Kana SHIMIZU
Undergraduate Student
【The article below is the same as the article that appears in the thirteenth issue of the CGS Newsletter.】
On February 16th, 2010, I attended an open lecture on Christianity, Sexual Minorities and Community. The speaker was Rev. Yuri Horie, spokesperson for the Ecumenical Community for Queer Activism (ECQA) and pastor of the United Church of Christ in Japan. She informed us of ECQA's activities such as peer counselling and discussed the situation of sexual minorities in Japanese Christianity with quotes from the Bible.
I had read Rev. Horie's book, Lesbian to iu ikikata- Kirisutokyo no iseiai shugiotou (A ' Lesbian' Way of Living: Questioning the Heterosexism of Christianity) in a CGS book club during the 2009 winter term. At that time I had been
pondering the issue of sexual orientation. One's sexual orientation is not innate; nor is it a personal choice or something that is determined by others. Yet many people, including myself, assume that their sexual orientation is directed towards the "opposite sex" as perceived from their own gender. It is considered "natural" to feel sexual attraction towards a "male" because you are a "female" (and vice versa). But is that sexual orientation really "natural?" The book made me wonder just how I can find out my "true" sexual orientation. In the lecture, Rev. Horie stated that your sexual orientation is something that you must choose and accept yourself, because it is mutable and unfixed. Maybe there is no such a thing as a "true" or "natural" sexual orientation. Although we
tend to simplify any ambiguity by labeling, defining and classifying it, we need to keep it open and accept it in its complexity. Thus, sexual orientation is one aspect of your dynamic self.
Another main topic of the lecture was community. For Rev. Horie, community is a place where people can be themselves, where people construct stories by mutual actions of speaking and listening, and also where opportunities for solidarity, sharing experiences and mutual criticism exist.

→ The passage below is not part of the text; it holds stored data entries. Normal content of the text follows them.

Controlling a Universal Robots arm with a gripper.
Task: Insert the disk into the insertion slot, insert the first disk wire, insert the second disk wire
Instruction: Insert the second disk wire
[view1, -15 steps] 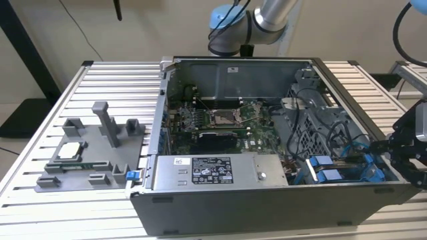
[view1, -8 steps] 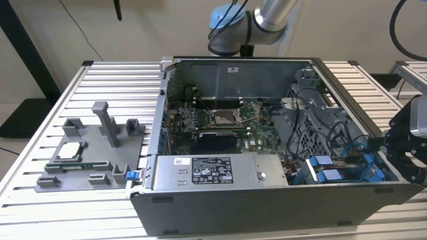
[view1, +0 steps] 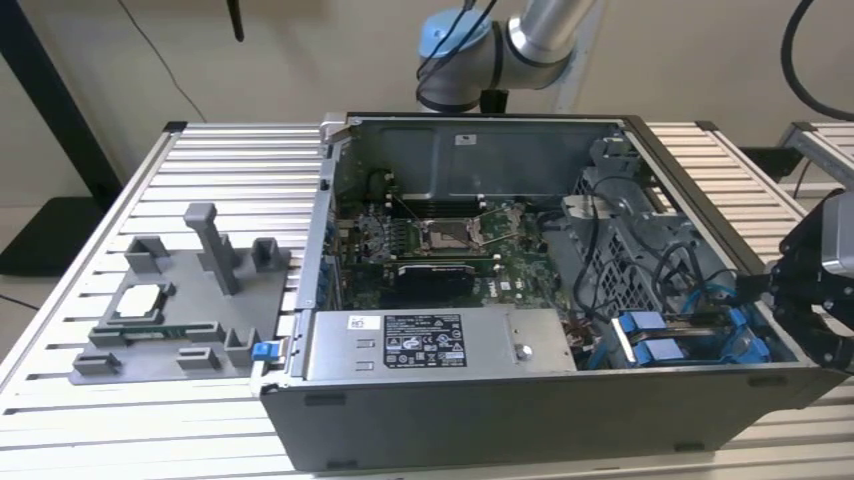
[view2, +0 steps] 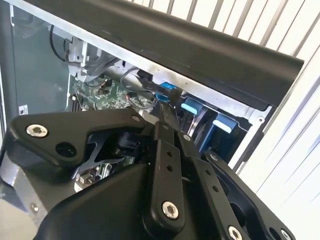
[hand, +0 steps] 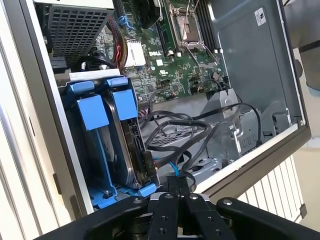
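Disk (hand: 131, 145) seated upright in insertion slot (hand: 85, 112), exterior view's near right of computer case (view1: 534, 400). End effector (hand: 176, 186) poised at disk's connector edge, fingers pressed together; grip contents cannot tell.

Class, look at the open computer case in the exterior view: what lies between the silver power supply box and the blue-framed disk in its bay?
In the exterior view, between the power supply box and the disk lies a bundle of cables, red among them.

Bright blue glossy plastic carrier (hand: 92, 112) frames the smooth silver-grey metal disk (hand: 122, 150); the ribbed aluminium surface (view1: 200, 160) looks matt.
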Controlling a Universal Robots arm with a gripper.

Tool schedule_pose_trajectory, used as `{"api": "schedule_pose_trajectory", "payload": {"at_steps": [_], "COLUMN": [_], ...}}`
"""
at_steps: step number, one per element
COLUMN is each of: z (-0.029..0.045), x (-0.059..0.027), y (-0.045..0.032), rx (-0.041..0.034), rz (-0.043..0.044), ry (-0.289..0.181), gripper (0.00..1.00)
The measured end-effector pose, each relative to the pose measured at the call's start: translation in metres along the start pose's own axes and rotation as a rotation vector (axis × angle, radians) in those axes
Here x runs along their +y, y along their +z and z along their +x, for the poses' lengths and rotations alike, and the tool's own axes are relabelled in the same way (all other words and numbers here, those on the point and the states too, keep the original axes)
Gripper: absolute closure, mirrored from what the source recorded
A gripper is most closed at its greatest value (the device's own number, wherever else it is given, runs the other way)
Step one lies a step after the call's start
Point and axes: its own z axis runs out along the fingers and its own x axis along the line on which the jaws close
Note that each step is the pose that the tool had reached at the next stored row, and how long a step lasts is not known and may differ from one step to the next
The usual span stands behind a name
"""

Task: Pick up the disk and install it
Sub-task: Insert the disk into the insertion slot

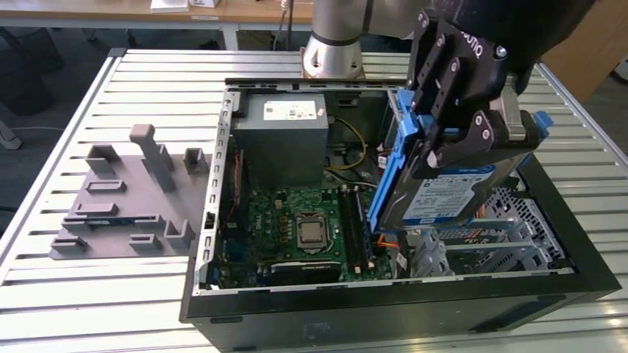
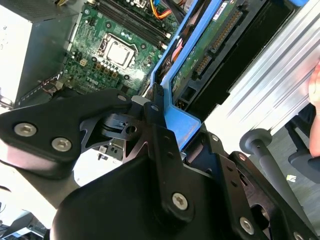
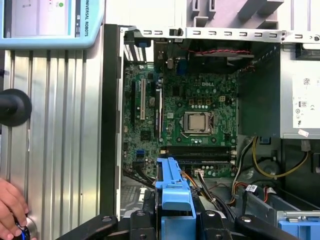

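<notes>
The disk [image 1: 443, 197], a silver drive with a white-and-blue label in a blue plastic carrier, hangs tilted on edge over the open computer case [image 1: 393, 312], on the exterior view's right. My gripper [image 1: 481, 143] is shut on its upper end. Below the disk sits the grey drive cage [image 1: 476, 246]. The second wrist view shows the disk's green circuit-board underside [image 2: 210, 45], with my gripper [image 2: 165, 122] clamped on the blue carrier. In the first wrist view the carrier's blue end [image 3: 172, 187] sticks out between my gripper's fingers [image 3: 145, 220], above the motherboard [image 3: 200, 115].
Inside the case are the motherboard [image 1: 304, 220], a grey power supply box [image 1: 284, 136] and loose cables [image 3: 265, 170]. A grey plastic fixture [image 1: 128, 198] lies on the slatted table on the exterior view's left. A person's hand [image 3: 10, 207] rests by the table edge.
</notes>
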Motion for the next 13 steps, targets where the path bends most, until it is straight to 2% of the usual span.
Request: {"api": "schedule_pose_trajectory", "payload": {"at_steps": [13], "z": [0.0005], "x": [-0.0184], "y": [0.0011], "rx": [0.0014], "rz": [0.0], "ry": [0.0], "gripper": [0.64]}}
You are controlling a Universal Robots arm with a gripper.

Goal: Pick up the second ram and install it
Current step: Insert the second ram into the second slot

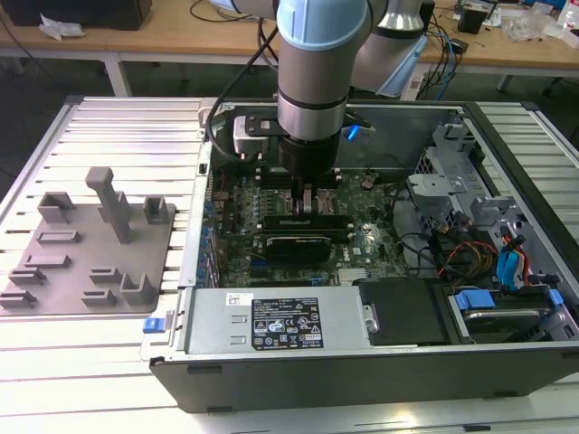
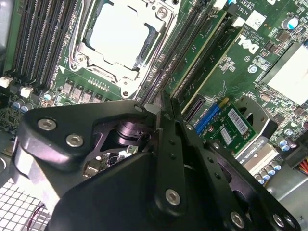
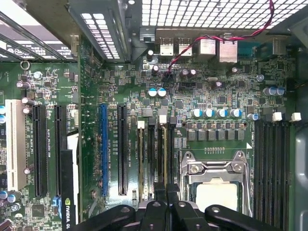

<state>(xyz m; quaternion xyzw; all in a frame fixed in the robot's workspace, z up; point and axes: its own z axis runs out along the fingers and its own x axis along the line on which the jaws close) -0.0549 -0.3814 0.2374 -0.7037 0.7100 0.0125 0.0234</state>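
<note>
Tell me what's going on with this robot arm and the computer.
The arm has reached down into an open computer case lying on the table. Its tool is down at the memory slots beside the processor socket on the motherboard. In both wrist views the closed fingers press on a thin ram stick standing in a slot. A grey fixture plate sits outside the case, on the exterior view's left.

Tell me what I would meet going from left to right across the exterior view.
Grey fixture plate with upright posts → blue latch → robot arm's gripper over the motherboard → drive bay with coloured cables.
</note>
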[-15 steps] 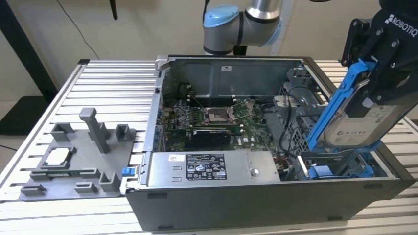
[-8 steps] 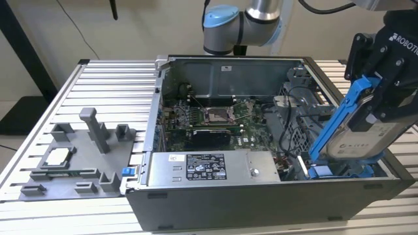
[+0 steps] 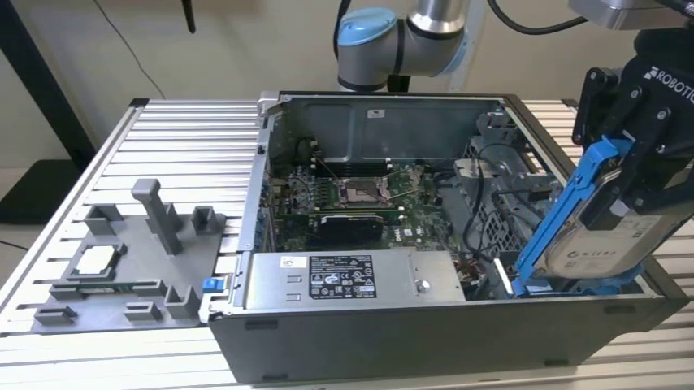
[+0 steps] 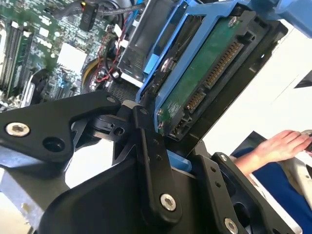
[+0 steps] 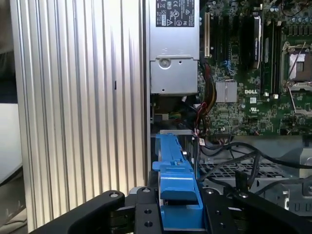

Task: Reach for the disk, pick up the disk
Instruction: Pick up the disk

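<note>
Exterior view: an open grey metal computer case (image 3: 434, 325) is lying on a ribbed aluminium table (image 3: 162, 130), exposing a green motherboard (image 3: 358, 195) and a boxy silver power supply (image 3: 347, 280) with a printed label. On the exterior view's right, the black gripper (image 3: 635, 175) is clamping the disk (image 3: 602, 240), a flat silver-grey slab with a white label edged by a bright blue plastic frame; the disk is standing tilted on edge, its lower end sitting at the case's corner. On the exterior view's left, a matte grey moulded fixture (image 3: 130, 276) is carrying a small square silver chip (image 3: 96, 260) and an upright grey post (image 3: 158, 215). The arm's pale blue-capped joint (image 3: 375, 41) is hanging behind the case. Second wrist view: the disk (image 4: 204, 83) is showing its green circuit-board underside and a black connector row, with the blue frame running along its edge; black bolted gripper links (image 4: 151, 165) are pressing against it from both sides. A person's hand (image 4: 282, 146) and a blue sleeve (image 4: 273, 180) are resting beyond. First wrist view: the blue frame edge of the disk (image 5: 175, 195) is sitting pinched between the black fingers (image 5: 141, 214), above the ribbed table (image 5: 78, 97), the power supply (image 5: 173, 53) and the motherboard (image 5: 253, 87) with loose black cables (image 5: 229, 151).
</note>
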You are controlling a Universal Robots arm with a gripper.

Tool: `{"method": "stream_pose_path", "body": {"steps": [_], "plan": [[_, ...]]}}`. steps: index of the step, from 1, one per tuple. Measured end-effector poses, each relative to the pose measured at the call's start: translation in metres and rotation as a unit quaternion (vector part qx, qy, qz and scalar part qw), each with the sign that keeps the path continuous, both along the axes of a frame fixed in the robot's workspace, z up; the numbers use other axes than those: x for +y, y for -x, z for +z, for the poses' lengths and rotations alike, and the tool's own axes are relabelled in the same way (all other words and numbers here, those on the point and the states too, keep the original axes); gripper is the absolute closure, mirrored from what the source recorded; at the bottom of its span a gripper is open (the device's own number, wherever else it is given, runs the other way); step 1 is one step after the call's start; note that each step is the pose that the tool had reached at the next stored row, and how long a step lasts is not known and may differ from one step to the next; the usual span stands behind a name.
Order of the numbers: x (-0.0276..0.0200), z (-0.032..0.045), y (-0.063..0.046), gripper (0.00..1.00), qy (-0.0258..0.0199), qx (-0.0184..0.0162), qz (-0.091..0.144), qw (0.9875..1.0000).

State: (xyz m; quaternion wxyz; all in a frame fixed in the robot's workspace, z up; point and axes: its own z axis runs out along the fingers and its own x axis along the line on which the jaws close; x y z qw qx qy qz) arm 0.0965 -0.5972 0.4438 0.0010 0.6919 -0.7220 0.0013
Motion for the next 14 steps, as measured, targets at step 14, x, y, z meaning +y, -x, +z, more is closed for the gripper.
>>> {"method": "stream_pose_path", "body": {"steps": [14], "plan": [[0.0020, 0.0000, 0.0000, 1.00, -0.0050, 0.0000, 0.001, 1.0000]]}}
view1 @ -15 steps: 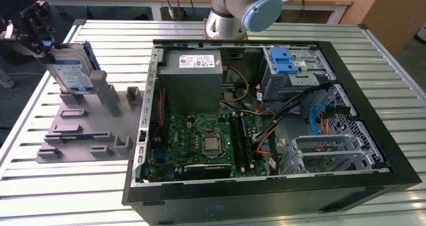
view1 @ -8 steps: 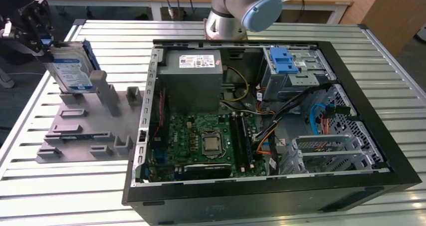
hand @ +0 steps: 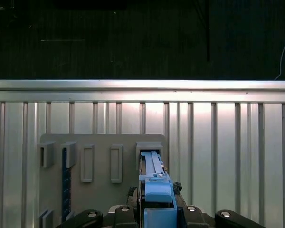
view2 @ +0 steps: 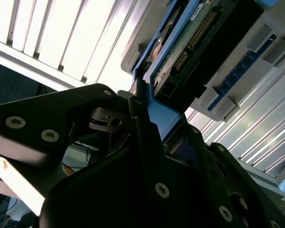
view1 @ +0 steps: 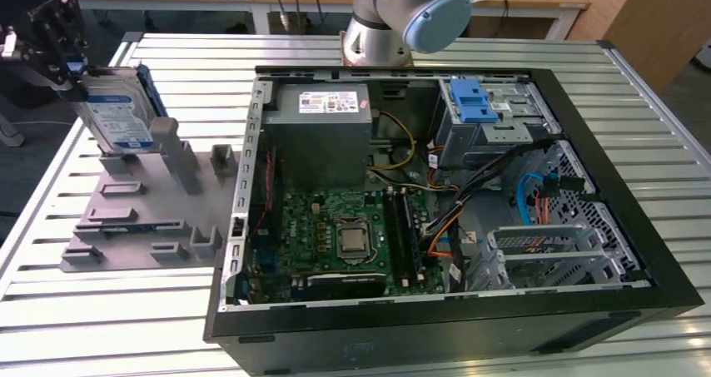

Yet, at the same time, Horie argues that the situation of sexual minorities in Christianity also gives rise to the impossibility of community. This is caused by various factors, such as the inability of the community to take any concrete actions due to the criticism or attack, as well as the deep-rooted heterosexism and gender dualism of the church and Christianity with its corresponding hermeneutics and institutional power structure.
So, what meaning is there in continuing to remain in this difficult situation and struggling together as a small community? Rev. Horie states that there is hope in despair as a starting point, because we can share our despair and make it known to more and more people. I imagine that the "despair" of which she spoke is deep and multi-layered, because it is the despair borne of rejection from one' s own religion, of the fact that only those who have experienced it can understand and discuss it, and of the impossibility of the community to deal with the despair. I deeply empathised with Rev. Horie's will to communicate and discuss the despair with others within her faith, despite her loneliness and alienation.
In order to survive in severe circumstances, a community must function as a place where people actively engage with others rather than as a place that offers comfort. This lecture made me realize the importance of fighting one's despair in order to live with one's identity, and that the will to connect with others is one of the driving forces that empowers a community to struggle together in times of hardship.